Task brief =
The lines below that include the word "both" are to be reported.

(Saved entries)
= = = = =

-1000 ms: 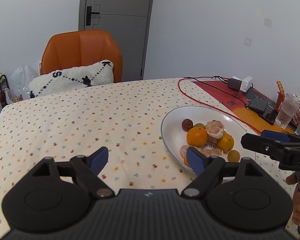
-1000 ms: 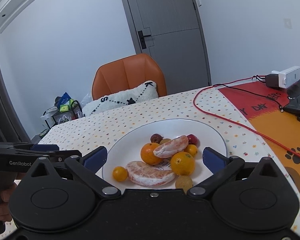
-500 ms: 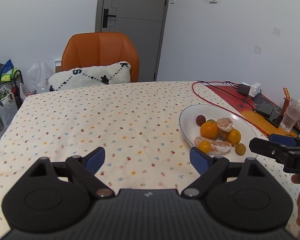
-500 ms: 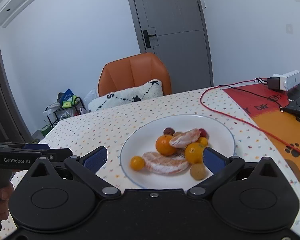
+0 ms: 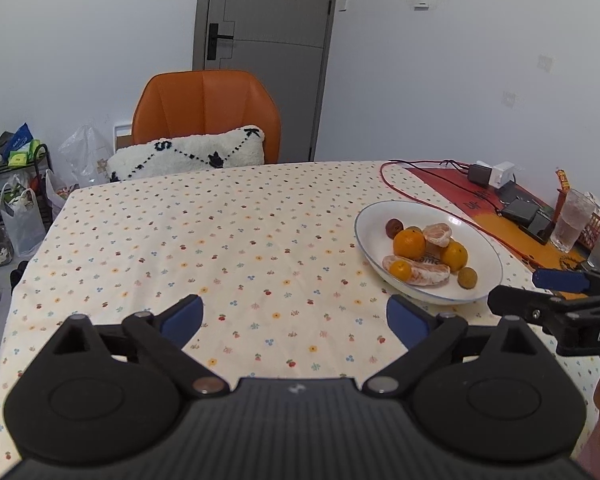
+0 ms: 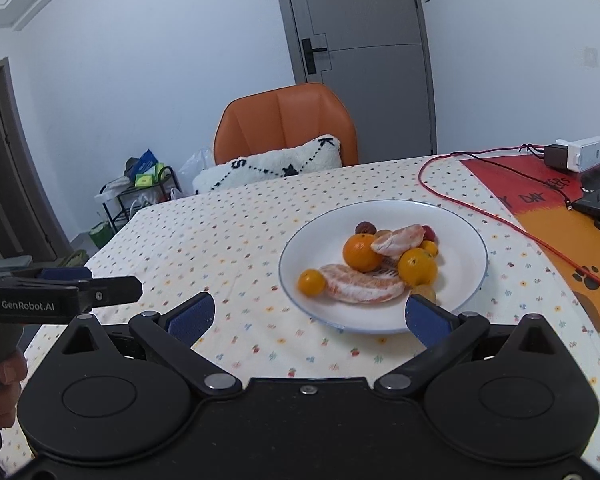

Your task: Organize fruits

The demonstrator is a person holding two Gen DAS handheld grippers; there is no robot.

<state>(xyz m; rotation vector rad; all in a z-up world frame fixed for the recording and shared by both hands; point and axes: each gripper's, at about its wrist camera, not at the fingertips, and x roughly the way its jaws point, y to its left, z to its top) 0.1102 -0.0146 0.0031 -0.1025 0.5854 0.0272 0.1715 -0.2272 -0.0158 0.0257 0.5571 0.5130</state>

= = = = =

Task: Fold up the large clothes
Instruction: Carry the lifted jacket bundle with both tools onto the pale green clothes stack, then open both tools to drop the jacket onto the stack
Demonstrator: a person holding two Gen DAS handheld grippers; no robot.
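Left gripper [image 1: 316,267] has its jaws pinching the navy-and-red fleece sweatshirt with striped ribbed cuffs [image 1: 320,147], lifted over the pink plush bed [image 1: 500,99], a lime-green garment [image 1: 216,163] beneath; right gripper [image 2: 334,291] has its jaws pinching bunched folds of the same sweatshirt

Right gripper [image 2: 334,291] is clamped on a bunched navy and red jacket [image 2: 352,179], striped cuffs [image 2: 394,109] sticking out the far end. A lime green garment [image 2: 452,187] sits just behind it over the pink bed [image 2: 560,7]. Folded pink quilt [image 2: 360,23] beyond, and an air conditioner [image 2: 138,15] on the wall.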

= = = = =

Result =
<state>(xyz m; rotation vector rad; all in a z-up world frame fixed for the recording and shared by both hands; point and axes: each gripper's, at about its wrist camera, not at the fingertips, and x roughly the way its jaws point, y to its left, z to its top) 0.1102 -0.0146 0.0031 -0.1025 0.5854 0.0272 0.1715 -0.2272 -0.0158 0.0257 0.5571 0.5130</state>
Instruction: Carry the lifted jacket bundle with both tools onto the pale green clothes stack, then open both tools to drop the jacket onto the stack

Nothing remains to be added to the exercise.